**WORK INSTRUCTION:** Beginning at the line containing "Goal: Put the" in the material below and ending at the line containing "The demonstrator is", return each line exactly and add nothing.
Start of SUPPLIED ENTRIES
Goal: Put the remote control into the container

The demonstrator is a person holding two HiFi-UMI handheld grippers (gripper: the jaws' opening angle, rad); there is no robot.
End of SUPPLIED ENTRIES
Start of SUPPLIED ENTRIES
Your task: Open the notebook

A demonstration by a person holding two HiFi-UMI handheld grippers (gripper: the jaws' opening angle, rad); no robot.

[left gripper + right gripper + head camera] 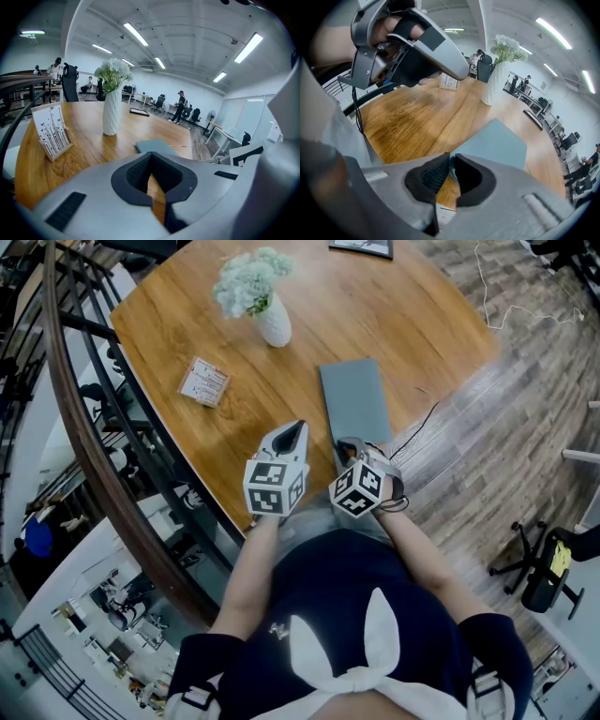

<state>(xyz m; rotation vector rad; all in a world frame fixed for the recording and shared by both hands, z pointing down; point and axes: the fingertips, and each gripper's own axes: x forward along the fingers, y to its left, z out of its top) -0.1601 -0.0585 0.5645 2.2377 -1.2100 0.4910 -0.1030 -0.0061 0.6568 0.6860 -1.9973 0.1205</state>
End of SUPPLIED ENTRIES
**TASK SOLUTION:**
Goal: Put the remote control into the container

The demonstrator is a person holding two HiFi-UMI handheld grippers (gripper: the jaws' opening angle, rad); there is no robot.

There is nothing else to the answer.